*What to work on:*
The required output is all lines below that contain the word "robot".

[Source records]
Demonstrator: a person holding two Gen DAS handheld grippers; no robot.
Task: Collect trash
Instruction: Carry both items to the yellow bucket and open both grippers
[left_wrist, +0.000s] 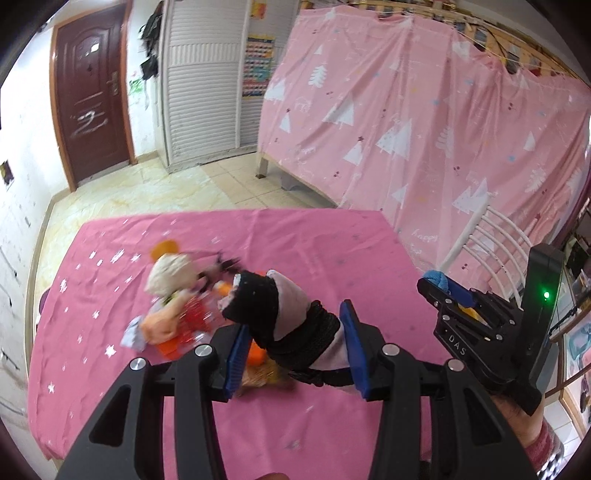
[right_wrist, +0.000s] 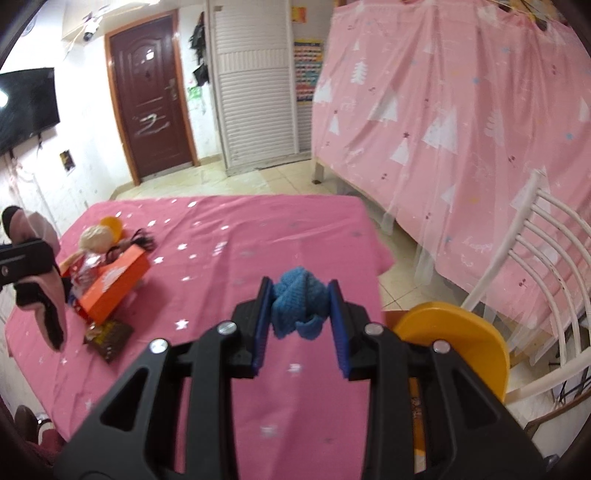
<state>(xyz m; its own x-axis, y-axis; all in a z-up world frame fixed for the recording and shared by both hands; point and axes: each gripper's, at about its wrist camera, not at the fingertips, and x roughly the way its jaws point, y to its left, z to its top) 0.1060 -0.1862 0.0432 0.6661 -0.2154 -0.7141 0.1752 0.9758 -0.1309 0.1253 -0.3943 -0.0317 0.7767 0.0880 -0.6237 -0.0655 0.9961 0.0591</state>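
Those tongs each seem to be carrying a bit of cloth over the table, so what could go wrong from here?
The black and pink cloth in the left tongs hangs loose below the grip, so its dangling end could snag the orange box or slip free. The right tongs pinch the blue knitted bundle only near their tips, so it might drop onto the pink tablecloth.

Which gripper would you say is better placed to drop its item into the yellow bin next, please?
Right, probably. The right gripper, shut on the blue knitted bundle, hangs near the table edge beside the yellow bin. The left gripper, holding the black-and-pink cloth, is over the pile farther away.
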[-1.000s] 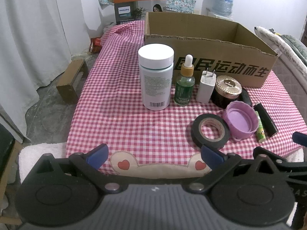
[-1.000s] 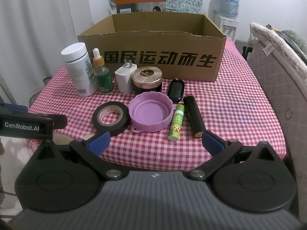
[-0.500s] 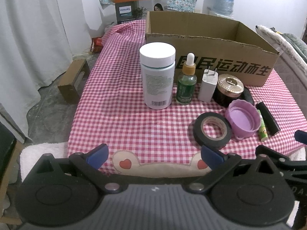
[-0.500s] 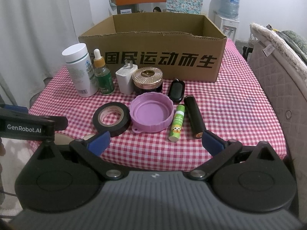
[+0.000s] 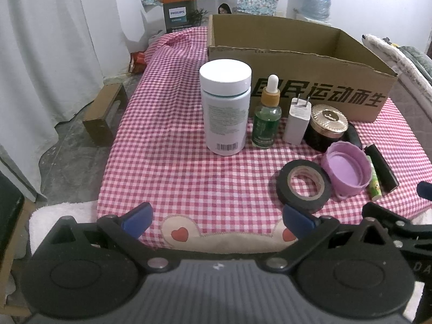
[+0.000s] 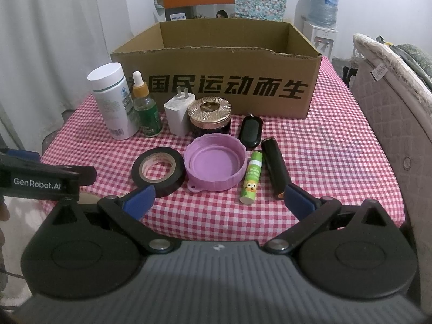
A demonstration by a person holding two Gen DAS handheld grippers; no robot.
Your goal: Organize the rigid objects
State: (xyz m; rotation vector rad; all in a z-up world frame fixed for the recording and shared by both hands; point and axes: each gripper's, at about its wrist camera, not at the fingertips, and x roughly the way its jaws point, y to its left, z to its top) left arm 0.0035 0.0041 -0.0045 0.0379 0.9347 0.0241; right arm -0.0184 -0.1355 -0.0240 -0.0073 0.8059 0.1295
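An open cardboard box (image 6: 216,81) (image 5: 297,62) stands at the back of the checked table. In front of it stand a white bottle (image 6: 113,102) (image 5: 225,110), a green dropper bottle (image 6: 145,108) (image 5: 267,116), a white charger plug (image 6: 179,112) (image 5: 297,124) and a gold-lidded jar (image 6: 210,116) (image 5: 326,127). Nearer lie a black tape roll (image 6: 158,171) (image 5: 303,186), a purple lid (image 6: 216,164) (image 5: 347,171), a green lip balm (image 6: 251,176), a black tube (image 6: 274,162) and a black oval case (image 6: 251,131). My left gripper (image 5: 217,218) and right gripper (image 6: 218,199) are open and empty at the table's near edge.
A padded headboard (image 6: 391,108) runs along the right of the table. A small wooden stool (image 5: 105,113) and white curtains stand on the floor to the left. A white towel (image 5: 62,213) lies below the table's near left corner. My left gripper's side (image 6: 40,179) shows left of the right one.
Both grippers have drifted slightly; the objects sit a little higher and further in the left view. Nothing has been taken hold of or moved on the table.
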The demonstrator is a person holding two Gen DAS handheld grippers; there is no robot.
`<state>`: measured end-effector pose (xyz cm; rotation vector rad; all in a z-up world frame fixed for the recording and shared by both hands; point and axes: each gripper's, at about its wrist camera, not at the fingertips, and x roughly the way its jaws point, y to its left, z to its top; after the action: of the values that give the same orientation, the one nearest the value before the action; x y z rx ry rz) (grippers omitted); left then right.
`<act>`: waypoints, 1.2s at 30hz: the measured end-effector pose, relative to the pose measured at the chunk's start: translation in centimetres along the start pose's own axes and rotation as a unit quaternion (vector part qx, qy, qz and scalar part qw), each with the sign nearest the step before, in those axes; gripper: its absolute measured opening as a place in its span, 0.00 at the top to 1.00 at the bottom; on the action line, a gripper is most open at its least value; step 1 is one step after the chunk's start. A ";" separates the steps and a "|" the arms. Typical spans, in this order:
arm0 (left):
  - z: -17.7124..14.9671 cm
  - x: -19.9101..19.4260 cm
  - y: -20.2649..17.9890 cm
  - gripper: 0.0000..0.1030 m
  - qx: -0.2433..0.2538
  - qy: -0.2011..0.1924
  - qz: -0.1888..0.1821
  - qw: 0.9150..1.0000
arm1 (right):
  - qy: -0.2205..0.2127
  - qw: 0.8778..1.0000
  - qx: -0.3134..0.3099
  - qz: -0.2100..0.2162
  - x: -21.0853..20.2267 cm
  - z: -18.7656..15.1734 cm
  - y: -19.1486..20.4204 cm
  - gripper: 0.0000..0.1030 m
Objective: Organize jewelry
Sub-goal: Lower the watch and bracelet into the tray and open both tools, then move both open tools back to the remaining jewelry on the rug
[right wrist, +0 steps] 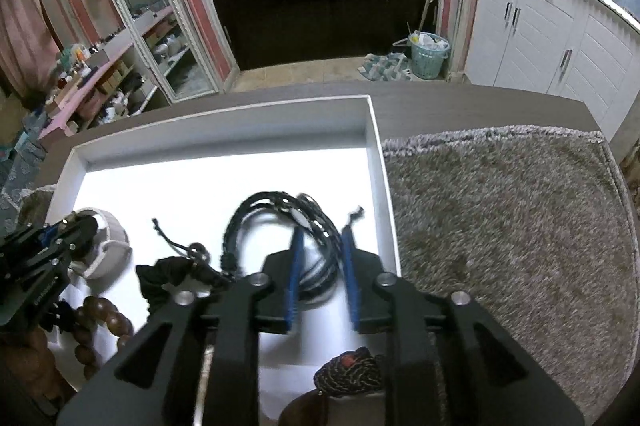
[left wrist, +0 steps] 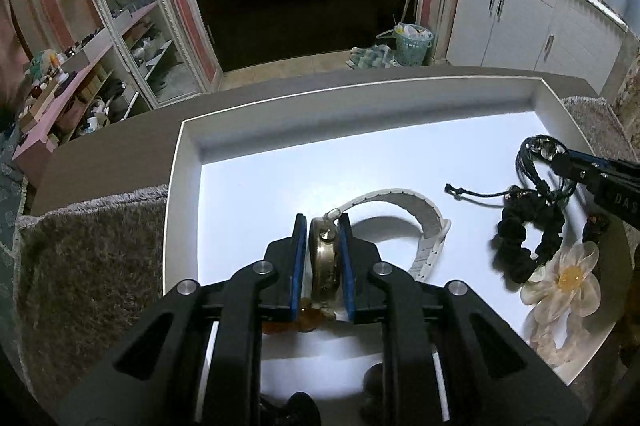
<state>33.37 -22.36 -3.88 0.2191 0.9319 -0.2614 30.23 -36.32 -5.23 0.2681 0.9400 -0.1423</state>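
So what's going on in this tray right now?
Jewelry is being sorted in a white tray. The left gripper has its jaws around the case of a white-strapped watch near the tray's middle. The right gripper has open jaws over a black braided bracelet, some of its cords between them. A black scrunchie, a flower hair clip and wooden beads lie nearby.

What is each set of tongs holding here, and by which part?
Left tongs: the white-strapped watch, gripped across its metal case. Right tongs: open, straddling the black braided cord bracelet but not pressing on it.
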 end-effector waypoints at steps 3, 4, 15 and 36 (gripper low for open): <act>-0.3 -0.3 0.5 0.84 -0.004 -0.006 -0.005 1.000 | -0.006 1.000 0.001 0.002 -0.3 0.0 0.0 0.71; -0.2 -0.6 0.7 0.84 -0.007 -0.014 -0.010 1.000 | -0.012 1.000 0.000 0.000 -0.6 0.0 0.1 0.71; 0.3 -9.5 2.8 0.83 -0.039 -0.113 -0.025 0.993 | -0.107 0.994 -0.019 -0.018 -8.9 1.4 1.3 0.71; -17.3 -15.5 10.8 0.54 -0.069 -0.120 -0.002 0.990 | -0.105 0.991 -0.056 0.068 -12.9 -15.9 3.6 0.49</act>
<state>14.78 -5.01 -0.53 0.0558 0.7083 -0.2210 11.16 -28.20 -3.04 0.2087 0.7158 0.0082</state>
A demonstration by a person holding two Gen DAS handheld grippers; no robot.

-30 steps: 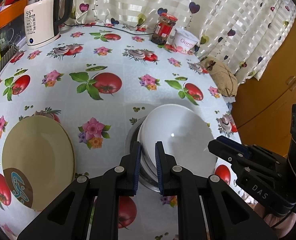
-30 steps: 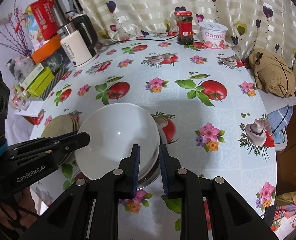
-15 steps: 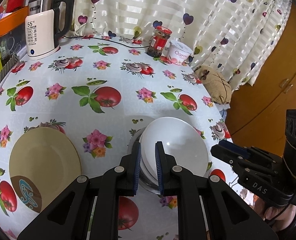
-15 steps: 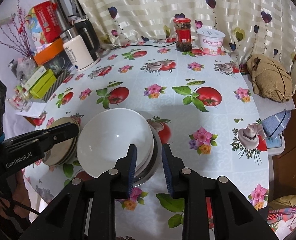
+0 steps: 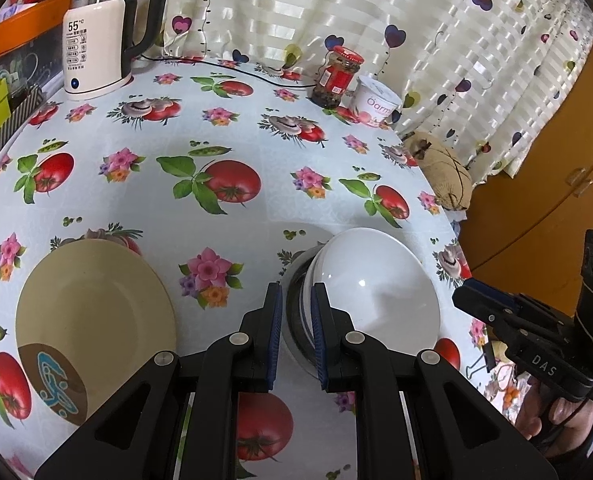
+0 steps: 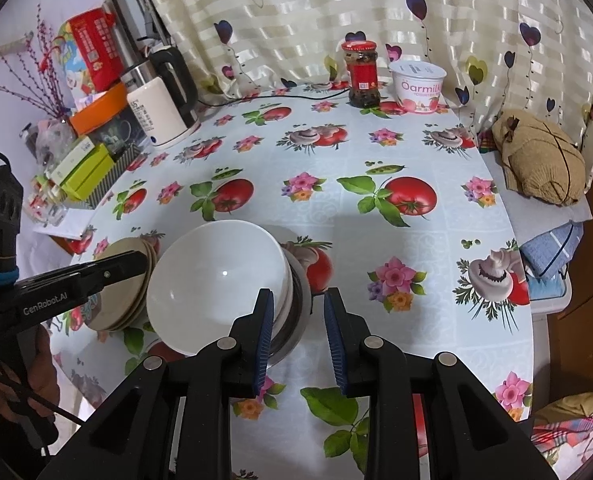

*Written answer:*
Demonstrator: a person holding two Gen DAS handheld grippers; no robot.
A demonstration by a person holding two Gen DAS handheld grippers; no robot.
The demonstrator is a person holding two Gen DAS handheld grippers; there is no robot.
A demonstration by a person holding two Gen DAS handheld grippers; no robot.

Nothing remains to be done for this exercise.